[What is needed] Set down every record below exactly as written, but leave out the pictures.

[Raw data]
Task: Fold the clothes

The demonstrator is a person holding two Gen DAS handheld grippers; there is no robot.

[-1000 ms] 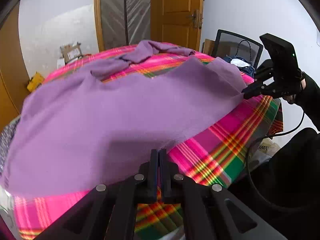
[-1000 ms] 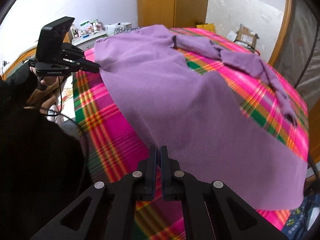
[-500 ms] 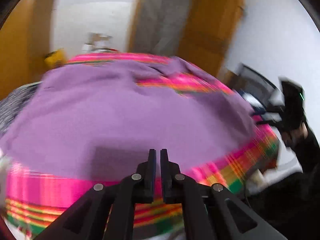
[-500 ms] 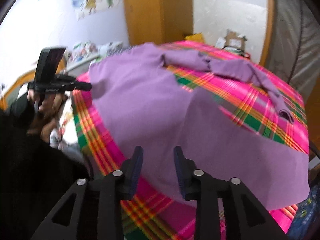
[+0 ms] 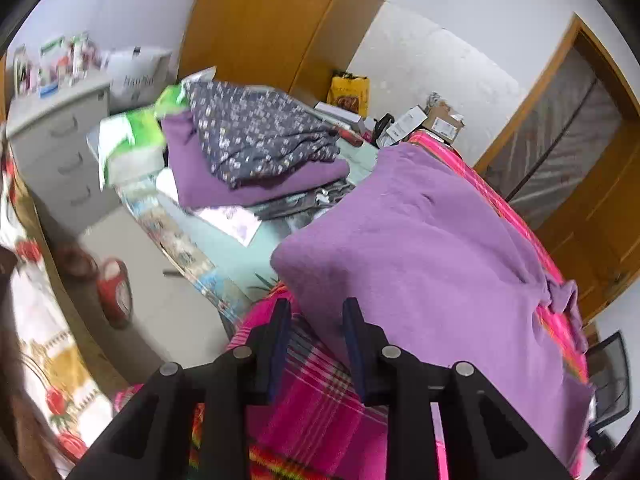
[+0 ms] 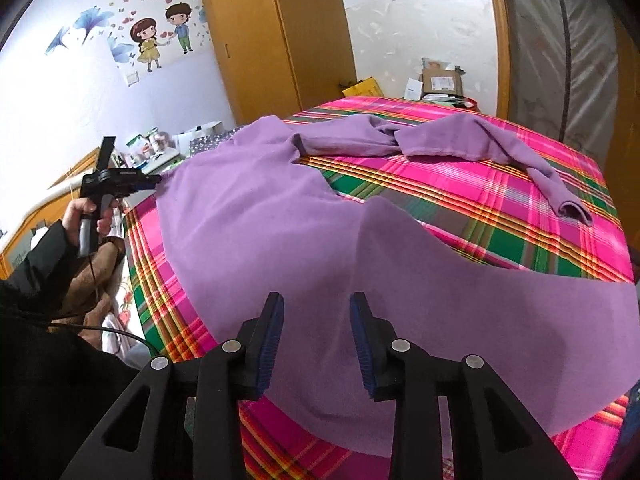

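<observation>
Both grippers have let go of the purple garment (image 6: pixel 304 208), which lies spread on the plaid cloth (image 6: pixel 500 208). The right gripper (image 6: pixel 316 336) stands open over its near hem; the left gripper (image 5: pixel 314 340) is opening at the corner (about nine o'clock), nothing between. Smoothing looks finished; folding comes next.
</observation>
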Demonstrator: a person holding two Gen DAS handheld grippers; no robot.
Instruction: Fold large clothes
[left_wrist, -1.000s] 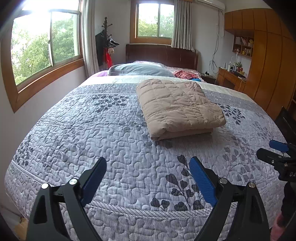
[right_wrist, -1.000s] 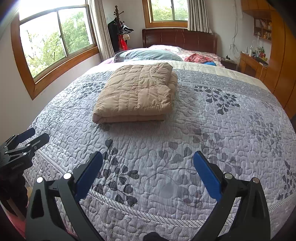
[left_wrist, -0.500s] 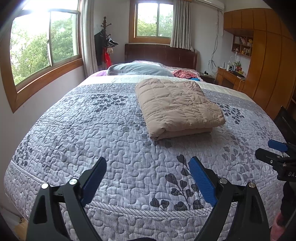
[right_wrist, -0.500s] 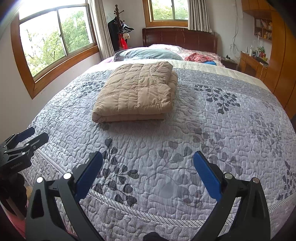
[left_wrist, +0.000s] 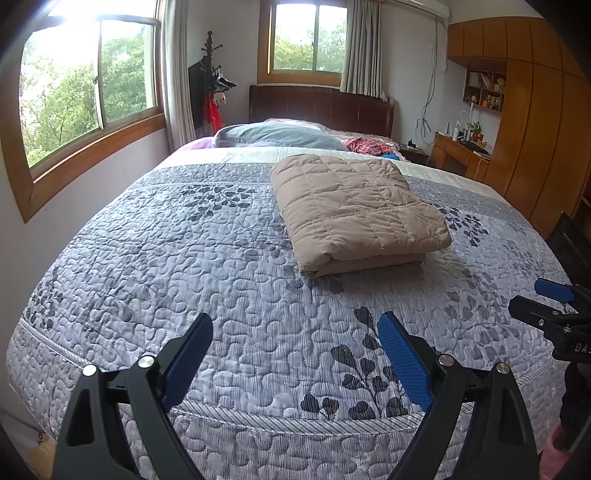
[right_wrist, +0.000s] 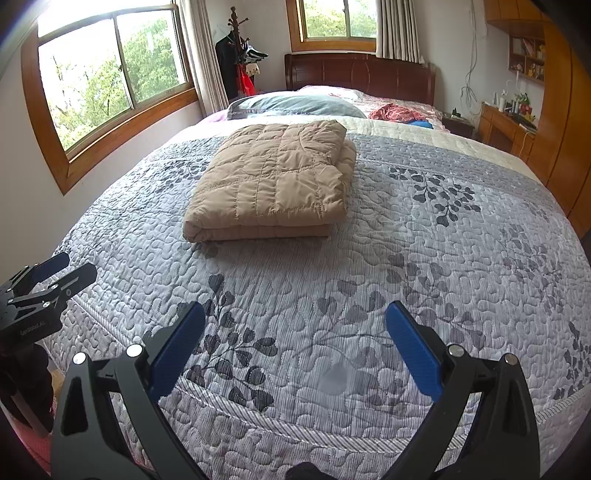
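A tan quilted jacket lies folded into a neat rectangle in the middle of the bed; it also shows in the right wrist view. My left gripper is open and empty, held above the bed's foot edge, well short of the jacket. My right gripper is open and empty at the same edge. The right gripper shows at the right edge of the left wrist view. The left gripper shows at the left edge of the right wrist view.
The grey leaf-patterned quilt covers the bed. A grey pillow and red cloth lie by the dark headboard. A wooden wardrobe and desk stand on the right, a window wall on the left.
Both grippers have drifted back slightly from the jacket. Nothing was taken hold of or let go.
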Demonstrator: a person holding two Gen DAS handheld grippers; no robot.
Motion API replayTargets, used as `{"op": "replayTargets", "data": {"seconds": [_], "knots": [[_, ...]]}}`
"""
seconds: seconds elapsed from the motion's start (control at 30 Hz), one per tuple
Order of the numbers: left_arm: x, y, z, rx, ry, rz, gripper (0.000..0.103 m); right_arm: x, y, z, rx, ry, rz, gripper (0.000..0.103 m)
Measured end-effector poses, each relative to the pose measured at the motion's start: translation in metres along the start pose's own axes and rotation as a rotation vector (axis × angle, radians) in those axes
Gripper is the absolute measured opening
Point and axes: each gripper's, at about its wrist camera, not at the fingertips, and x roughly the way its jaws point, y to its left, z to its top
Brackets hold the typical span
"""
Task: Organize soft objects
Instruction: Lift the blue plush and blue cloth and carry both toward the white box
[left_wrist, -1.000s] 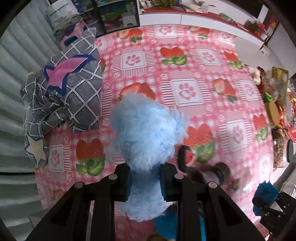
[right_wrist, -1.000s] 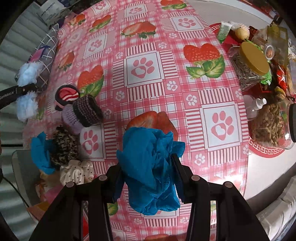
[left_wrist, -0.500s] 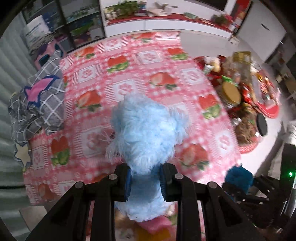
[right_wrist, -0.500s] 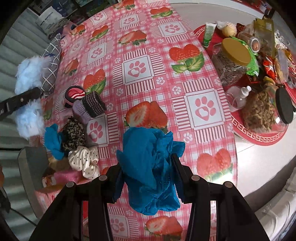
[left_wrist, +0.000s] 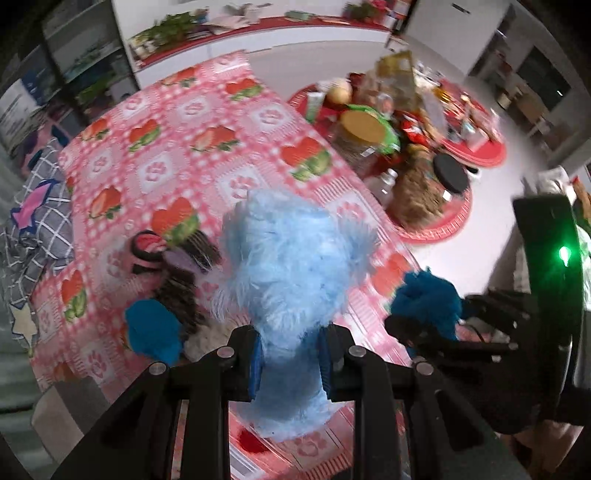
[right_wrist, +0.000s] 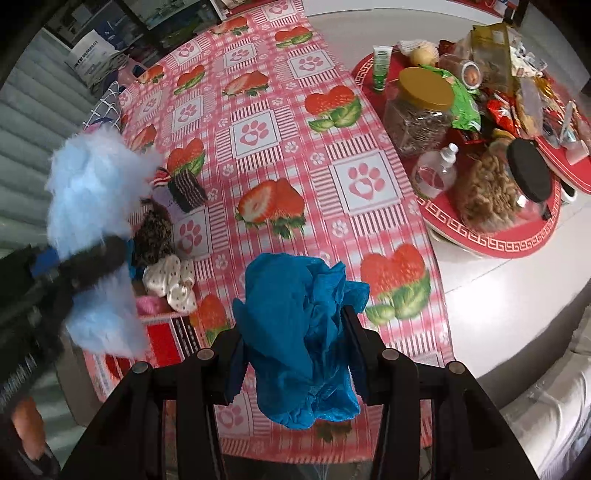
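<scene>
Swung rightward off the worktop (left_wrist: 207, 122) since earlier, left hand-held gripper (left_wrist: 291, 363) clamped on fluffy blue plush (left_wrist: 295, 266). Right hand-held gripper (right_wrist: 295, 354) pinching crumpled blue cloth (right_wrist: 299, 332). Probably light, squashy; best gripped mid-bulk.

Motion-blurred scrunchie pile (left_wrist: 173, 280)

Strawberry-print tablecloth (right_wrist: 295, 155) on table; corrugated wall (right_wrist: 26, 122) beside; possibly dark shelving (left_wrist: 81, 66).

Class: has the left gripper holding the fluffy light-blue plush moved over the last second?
Yes. The left gripper swung right: the grey checked cushion slid toward the left edge.
</scene>
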Motion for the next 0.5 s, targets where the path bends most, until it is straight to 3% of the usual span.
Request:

[Answer to the problem]
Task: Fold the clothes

The demonstrator is a person holding two Gen DAS handheld grippers; there is no robot.

[-1000 ms] 
[-1000 ms] 
[-500 ms] 
[-500 ms] 
[+0 ms] 
[+0 ms] 

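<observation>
Both grippers have let go of the purple garment (image 6: pixel 304 208), which lies spread on the plaid cloth (image 6: pixel 500 208). The right gripper (image 6: pixel 316 336) stands open over its near hem; the left gripper (image 5: pixel 314 340) is opening at the corner (about nine o'clock), nothing between. Smoothing looks finished; folding comes next.
</observation>
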Demonstrator: a person holding two Gen DAS handheld grippers; no robot.
Instruction: Fold large clothes
[left_wrist, -1.000s] 
[right_wrist, -1.000s] 
[left_wrist, -0.500s] 
[right_wrist, -0.500s] 
[left_wrist, +0.000s] 
[right_wrist, +0.000s] 
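A tan quilted jacket lies folded into a neat rectangle in the middle of the bed; it also shows in the right wrist view. My left gripper is open and empty, held above the bed's foot edge, well short of the jacket. My right gripper is open and empty at the same edge. The right gripper shows at the right edge of the left wrist view. The left gripper shows at the left edge of the right wrist view.
The grey leaf-patterned quilt covers the bed. A grey pillow and red cloth lie by the dark headboard. A wooden wardrobe and desk stand on the right, a window wall on the left.
Both grippers have drifted back slightly from the jacket. Nothing was taken hold of or let go.
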Demonstrator: a person holding two Gen DAS handheld grippers; no robot.
Motion API replayTargets, used as `{"op": "replayTargets", "data": {"seconds": [_], "knots": [[_, ...]]}}`
"""
seconds: seconds elapsed from the motion's start (control at 30 Hz), one per tuple
Order of the numbers: left_arm: x, y, z, rx, ry, rz, gripper (0.000..0.103 m); right_arm: x, y, z, rx, ry, rz, gripper (0.000..0.103 m)
Measured end-effector poses, each relative to the pose measured at the motion's start: translation in metres along the start pose's own axes and rotation as a rotation vector (axis × angle, radians) in those axes
Gripper is the absolute measured opening
Point and axes: each gripper's, at about its wrist camera, not at the fingertips, and x roughly the way its jaws point, y to its left, z to its top
Brackets hold the typical span
"""
Task: Organize soft objects
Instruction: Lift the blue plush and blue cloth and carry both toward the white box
[left_wrist, -1.000s] 
[right_wrist, -1.000s] 
[left_wrist, -0.500s] 
[right_wrist, -0.500s] 
[left_wrist, +0.000s] 
[right_wrist, +0.000s] 
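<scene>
Swung rightward off the worktop (left_wrist: 207, 122) since earlier, left hand-held gripper (left_wrist: 291, 363) clamped on fluffy blue plush (left_wrist: 295, 266). Right hand-held gripper (right_wrist: 295, 354) pinching crumpled blue cloth (right_wrist: 299, 332). Probably light, squashy; best gripped mid-bulk.

Motion-blurred scrunchie pile (left_wrist: 173, 280)

Strawberry-print tablecloth (right_wrist: 295, 155) on table; corrugated wall (right_wrist: 26, 122) beside; possibly dark shelving (left_wrist: 81, 66).

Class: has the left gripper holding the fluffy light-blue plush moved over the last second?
Yes. The left gripper swung right: the grey checked cushion slid toward the left edge.
</scene>
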Motion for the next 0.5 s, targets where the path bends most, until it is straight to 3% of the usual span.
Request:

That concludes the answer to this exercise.